Notable New Amendments to the Washington LLC Act: Part Two

David C. Tingstad, Edmonds Lawyer

In 2022, the Washington State Legislature adopted several significant changes recommended by the Washington State Partnership Law Committee. In a previous post, I discussed two of these significant changes: (1) a member may voluntarily withdraw from a limited liability company at any time; and (2) a transferee of all of single-member’s LLC interest is automatically admitted as a member. This week, I discuss another pair of changes: the first relating to foreign professional LLCs, and the second relating to approval for a plan of conversion.

Foreign Professional Service LLC

The 2022 Amendments include a definition of “Foreign Professional LLC” as “a foreign LLC formed for the purpose of rendering professional services.” See RCW 25.15.006(6).

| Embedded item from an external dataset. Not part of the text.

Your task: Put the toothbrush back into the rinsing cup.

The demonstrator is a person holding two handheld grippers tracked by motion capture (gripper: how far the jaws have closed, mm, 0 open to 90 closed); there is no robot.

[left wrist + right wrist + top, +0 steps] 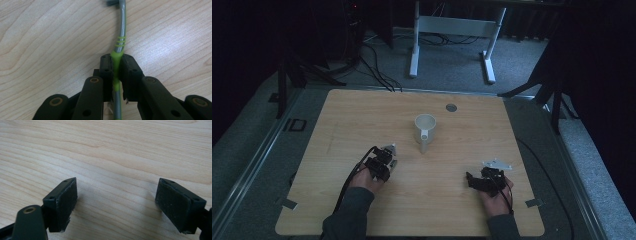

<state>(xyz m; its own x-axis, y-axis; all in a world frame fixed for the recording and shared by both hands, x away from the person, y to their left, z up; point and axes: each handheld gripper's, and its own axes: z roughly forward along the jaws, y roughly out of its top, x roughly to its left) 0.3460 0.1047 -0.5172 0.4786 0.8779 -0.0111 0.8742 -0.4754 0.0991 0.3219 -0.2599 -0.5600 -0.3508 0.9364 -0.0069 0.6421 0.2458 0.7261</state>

In addition, RCW 25.15.046 is amended to add that a foreign professional LLC may be a member of a Washington professional limited liability company, if its managers and members are duly licensed or legally authorized to render the same specific professional services in any jurisdiction other than Washington.

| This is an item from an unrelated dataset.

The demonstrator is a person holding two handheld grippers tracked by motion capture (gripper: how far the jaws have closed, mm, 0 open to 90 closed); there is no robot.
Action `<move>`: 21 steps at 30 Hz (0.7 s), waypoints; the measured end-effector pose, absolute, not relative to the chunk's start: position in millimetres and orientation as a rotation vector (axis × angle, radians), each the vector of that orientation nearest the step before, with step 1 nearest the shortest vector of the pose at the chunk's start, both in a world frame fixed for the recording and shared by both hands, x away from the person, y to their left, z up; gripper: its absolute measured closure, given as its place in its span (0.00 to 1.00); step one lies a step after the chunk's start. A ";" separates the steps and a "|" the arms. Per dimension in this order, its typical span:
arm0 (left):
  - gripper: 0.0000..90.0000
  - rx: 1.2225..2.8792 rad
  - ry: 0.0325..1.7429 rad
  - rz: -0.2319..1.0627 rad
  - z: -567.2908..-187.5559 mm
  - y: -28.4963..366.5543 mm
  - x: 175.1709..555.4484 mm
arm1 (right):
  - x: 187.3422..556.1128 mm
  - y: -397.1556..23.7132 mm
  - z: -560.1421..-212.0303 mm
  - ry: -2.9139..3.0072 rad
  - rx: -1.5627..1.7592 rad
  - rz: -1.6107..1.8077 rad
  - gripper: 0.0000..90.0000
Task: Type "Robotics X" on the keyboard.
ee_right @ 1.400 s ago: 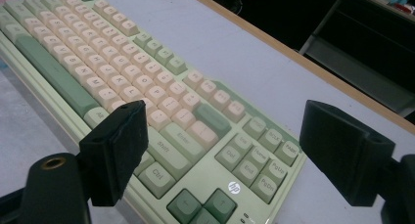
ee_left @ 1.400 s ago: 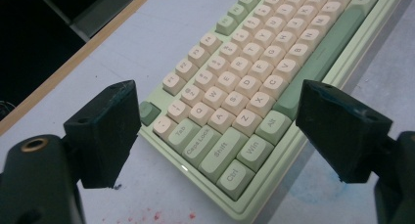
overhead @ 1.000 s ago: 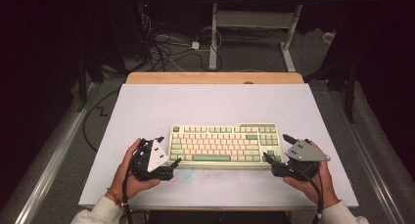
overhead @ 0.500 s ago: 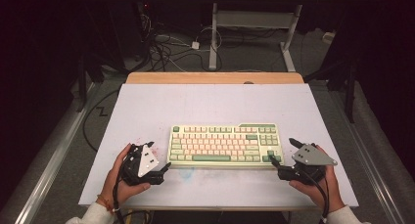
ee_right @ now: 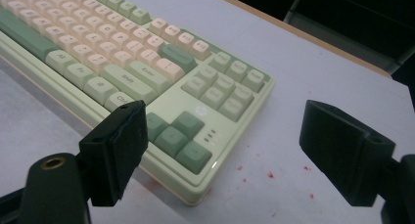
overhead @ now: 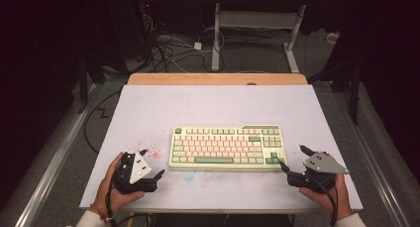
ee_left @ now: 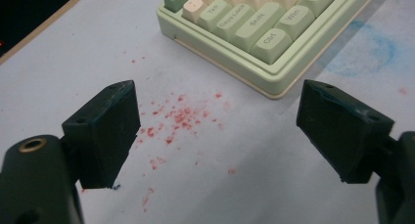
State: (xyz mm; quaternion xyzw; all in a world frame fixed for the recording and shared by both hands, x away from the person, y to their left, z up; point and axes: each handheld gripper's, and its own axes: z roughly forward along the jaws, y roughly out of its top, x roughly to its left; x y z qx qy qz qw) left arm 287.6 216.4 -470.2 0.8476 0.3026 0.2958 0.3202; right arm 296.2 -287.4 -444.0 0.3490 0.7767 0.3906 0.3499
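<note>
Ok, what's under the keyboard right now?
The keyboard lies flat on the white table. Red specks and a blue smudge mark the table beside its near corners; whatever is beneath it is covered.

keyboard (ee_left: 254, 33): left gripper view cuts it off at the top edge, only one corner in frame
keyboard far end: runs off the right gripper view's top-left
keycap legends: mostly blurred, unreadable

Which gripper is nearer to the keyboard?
The right. The right gripper sits just off the keyboard at its near right corner, one finger over its edge in the right gripper view. The left gripper is open, further off the near left corner.
</note>
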 end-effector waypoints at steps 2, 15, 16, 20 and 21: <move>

Recall that the corporate practice of medicine doctrine is alive and well in Washington, as outlined in this previous post by my colleague, Babak Shamsi. In addition to the corporate practice of medicine, lawyers cannot practice in a corporate form unless they, too, comply with RCW 18.100 or 25.15.046.  The 2022 Amendments should assist those businesses practicing as professional LLCs when considering that foreign professional LLCs can be included in Washington entities, assuming they have the proper licensing.  


Generally, entities can convert into other entities. For example, a corporation can “convert” into an LLC, or vice versa. However, the 2022 Amendments to RCW 25.15.121 provide the default rule that conversion now requires unanimous affirmative vote, approval, or consent of all members. See also RCW 25.15.441.

One purpose for a conversion was to permit the domestication of foreign LLCs.  Prior to the availability of conversions, a foreign entity would need to merge into a Washington entity to become a Washington entity.  With a conversion, a merger is not necessary.  Please note that there are different approval requirements for a conversion than for a merger. Merger requires only the approval by a majority of the members RCW 25.15.421.


When considering these changes, keep in mind that the 2022 Amendments provide default rules that can be modified by an LLC Agreement.  Second, recall that it is the policy of the State “to give the maximum effect to the principle of freedom of contract and to the enforceability of limited liability company agreements.” RCW 25.15.801. Importantly, as Delaware Vice Chancellor Laster judiciously put it in Obeid v. Hogan, “[t]he choices that the drafters make have consequences.” See Obeid v Hogan, 2016 WL 3356851, at *5 (2016). Vice Chancellor Laster further expanded; “[i]t is important not to embrace analogies to other entities or legal structures too broadly or without close analysis,” because “the flexibility inherent in the limited liability company form complicates the task of fixing such labels or making such comparisons.” Id.  

Careful thought and drafting can provide you with solutions, with or without resorting to the default rules of the LLC Act.  However, the 2022 Amendments were drafted with the intent to provide a framework that satisfies the expectations of many people involved in LLCs.  I will leave it to you to determine whether the legislature hit the mark.